#### What the task asks
Restate each line below word for word, skipping every picture.
"""
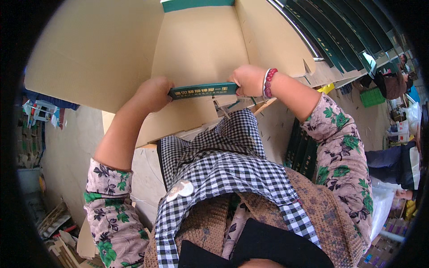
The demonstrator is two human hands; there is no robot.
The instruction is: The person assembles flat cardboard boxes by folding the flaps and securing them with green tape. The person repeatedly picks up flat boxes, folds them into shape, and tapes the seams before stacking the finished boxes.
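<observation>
A large open cardboard carton (pixel 201 40), plain brown inside, lies before me with its side walls raised. At its near end is a narrow dark green strip (pixel 205 90) with gold printing, which looks like the carton's folded end panel. My left hand (pixel 154 94) grips the strip's left end, fingers curled around it. At the right end, my right hand (pixel 248 80) pinches it between thumb and fingers. Some fingertips are hidden behind the carton's edge. Across the far end runs a similar green strip (pixel 196 4).
Several dark green panels (pixel 330 31) stand in a row at the upper right, close to the carton's right wall. More green pieces (pixel 301 149) lean below the table. A green crate (pixel 372 97) and other people are farther right. Wood scraps (pixel 62 250) lie at the lower left.
</observation>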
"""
#### Solution to this task
The demonstrator is two human hands; there is no robot.
The instruction is: The person assembles flat cardboard boxes by folding the flaps and securing them with green tape. The person repeatedly picks up flat boxes, folds them into shape, and tapes the seams before stacking the finished boxes.
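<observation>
A large open cardboard carton (pixel 201 40), plain brown inside, lies before me with its side walls raised. At its near end is a narrow dark green strip (pixel 205 90) with gold printing, which looks like the carton's folded end panel. My left hand (pixel 154 94) grips the strip's left end, fingers curled around it. At the right end, my right hand (pixel 248 80) pinches it between thumb and fingers. Some fingertips are hidden behind the carton's edge. Across the far end runs a similar green strip (pixel 196 4).
Several dark green panels (pixel 330 31) stand in a row at the upper right, close to the carton's right wall. More green pieces (pixel 301 149) lean below the table. A green crate (pixel 372 97) and other people are farther right. Wood scraps (pixel 62 250) lie at the lower left.
</observation>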

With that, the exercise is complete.